- _What is being asked_
Go through the material below and copy all lines with "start".

- _Input data_
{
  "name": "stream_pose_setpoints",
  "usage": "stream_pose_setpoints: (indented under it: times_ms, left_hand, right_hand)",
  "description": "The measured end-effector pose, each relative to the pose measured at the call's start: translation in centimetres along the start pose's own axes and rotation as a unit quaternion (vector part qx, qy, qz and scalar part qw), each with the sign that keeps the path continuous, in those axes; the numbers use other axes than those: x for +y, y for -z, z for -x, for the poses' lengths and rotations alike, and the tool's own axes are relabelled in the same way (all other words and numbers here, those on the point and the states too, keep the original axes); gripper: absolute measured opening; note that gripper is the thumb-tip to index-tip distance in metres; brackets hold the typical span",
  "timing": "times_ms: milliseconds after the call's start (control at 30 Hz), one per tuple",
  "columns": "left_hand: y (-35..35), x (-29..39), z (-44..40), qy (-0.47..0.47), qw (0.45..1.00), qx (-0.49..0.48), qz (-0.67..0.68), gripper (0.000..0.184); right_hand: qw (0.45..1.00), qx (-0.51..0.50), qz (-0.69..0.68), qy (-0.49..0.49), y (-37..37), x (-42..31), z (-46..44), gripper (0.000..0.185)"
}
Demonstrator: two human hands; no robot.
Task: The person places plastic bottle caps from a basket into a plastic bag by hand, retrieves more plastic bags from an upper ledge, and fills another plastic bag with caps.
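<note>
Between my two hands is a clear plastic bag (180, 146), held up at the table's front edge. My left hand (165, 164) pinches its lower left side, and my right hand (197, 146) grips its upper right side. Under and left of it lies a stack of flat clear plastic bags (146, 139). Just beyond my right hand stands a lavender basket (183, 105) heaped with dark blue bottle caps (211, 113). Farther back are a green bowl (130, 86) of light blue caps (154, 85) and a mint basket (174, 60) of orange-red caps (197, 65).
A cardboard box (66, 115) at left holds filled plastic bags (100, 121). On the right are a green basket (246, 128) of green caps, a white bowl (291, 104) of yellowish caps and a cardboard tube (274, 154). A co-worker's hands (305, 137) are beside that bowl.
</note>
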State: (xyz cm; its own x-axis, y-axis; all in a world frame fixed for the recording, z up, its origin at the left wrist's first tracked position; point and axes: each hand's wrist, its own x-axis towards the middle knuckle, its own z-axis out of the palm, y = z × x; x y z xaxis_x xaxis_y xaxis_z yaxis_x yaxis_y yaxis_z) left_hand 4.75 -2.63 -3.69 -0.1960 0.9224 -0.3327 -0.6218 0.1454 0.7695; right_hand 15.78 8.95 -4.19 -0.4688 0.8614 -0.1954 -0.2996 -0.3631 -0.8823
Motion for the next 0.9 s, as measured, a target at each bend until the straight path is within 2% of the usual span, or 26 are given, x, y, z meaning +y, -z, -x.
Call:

- _Solution for this task_
  "description": "The measured end-effector pose, each relative to the pose measured at the call's start: translation in centimetres along the start pose's own axes and rotation as a unit quaternion (vector part qx, qy, qz and scalar part qw), each with the sign that keeps the path continuous, in those axes; the numbers use other axes than those: x for +y, y for -z, z for -x, for the poses' lengths and rotations alike, and the tool's own axes are relabelled in the same way (all other words and numbers here, those on the point and the states too, keep the original axes); gripper: absolute measured opening; note that gripper is the thumb-tip to index-tip distance in metres; brackets hold the typical span",
  "timing": "times_ms: milliseconds after the call's start (control at 30 Hz), one per tuple",

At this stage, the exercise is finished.